When the worst happens, hope is suspended in limbo. When we grieve, we forget that hope is an option. Insightful people know intrinsically that without hope, a widow or widower will not survive emotionally for very long. This is why their friends and family become protective and concerned, flocking to the bereaved’s side to remind their loved one that hope is still in sight and will be a beacon through the darkest of days ahead.

But where does one so deep in grief tap into this source of hope when life now feels like a barren wasteland of useless energy?

The answer is love.

With love, all things are possible. And from that realm of possibility, hope springs eternal. To love is to keep hope alive, and to hope is to keep love alive. It takes courage to love, lose a loved one, and love again. It takes hope to make it happen.
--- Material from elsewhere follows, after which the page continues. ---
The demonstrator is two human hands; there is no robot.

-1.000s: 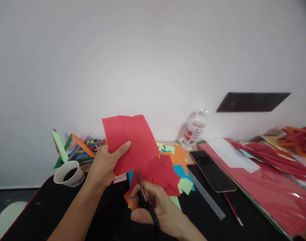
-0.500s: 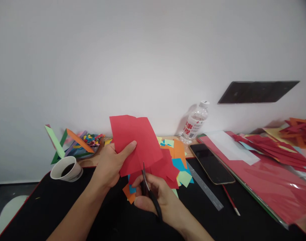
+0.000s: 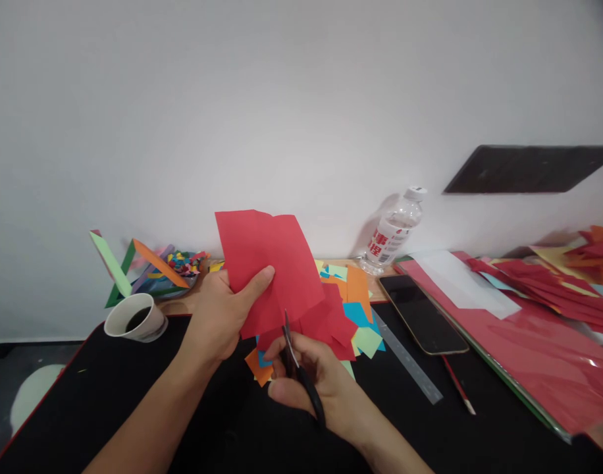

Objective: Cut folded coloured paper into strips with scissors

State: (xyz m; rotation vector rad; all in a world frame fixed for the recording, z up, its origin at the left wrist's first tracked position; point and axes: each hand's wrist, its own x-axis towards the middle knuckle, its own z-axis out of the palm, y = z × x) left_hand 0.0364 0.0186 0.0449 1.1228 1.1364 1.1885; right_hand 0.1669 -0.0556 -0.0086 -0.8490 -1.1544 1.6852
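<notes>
A creased sheet of red paper is pinched in my left hand, the thumb lying on its near face. My right hand grips black-handled scissors, fingers in the loops. The blades point up and away from me and meet the lower edge of the red sheet, with the tip showing against the paper. Below and behind the sheet lies a loose pile of coloured paper pieces, among them an orange piece, a blue piece and a pale green piece.
To the left stand a paper cup with dark liquid and a bowl of scraps. On the right are a water bottle, a phone, a clear ruler, a red pencil and a red paper pack.
The view has shifted slightly, so most things appear a little higher and farther right. Both hands keep their holds, with the scissors still at the red sheet's lower edge.
</notes>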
God never meant for us to stop loving our spouses when they die. Rather, He created love to be unconditional, eternal, and renewable. He knew that through love, we could find the hope that He so generously gifts us – love that stands the tests of time, even through the valley of the shadow of death. And in His wisdom, He created love and hope to be inseparable parts of the human spirit.

I believe that churches worldwide should change the marriage vows to reflect the two universal truths that all widows and widowers have come to know: Love never dies - even after loss, and the desire to honor and cherish the memory of a lost love is not buried along with the deceased, either.

My husband’s undying love for his late wife, and the hope that it inspired in him, have benefited me as his new wife in many ways. But the most important is being enveloped in a circle of love that will never end and a hope that will never die. To erase or eliminate that from my husband’s heart would be marital suicide. But to embrace his love for his late wife only perpetuates the wondrous cycle of endless love and strengthens our own union forever.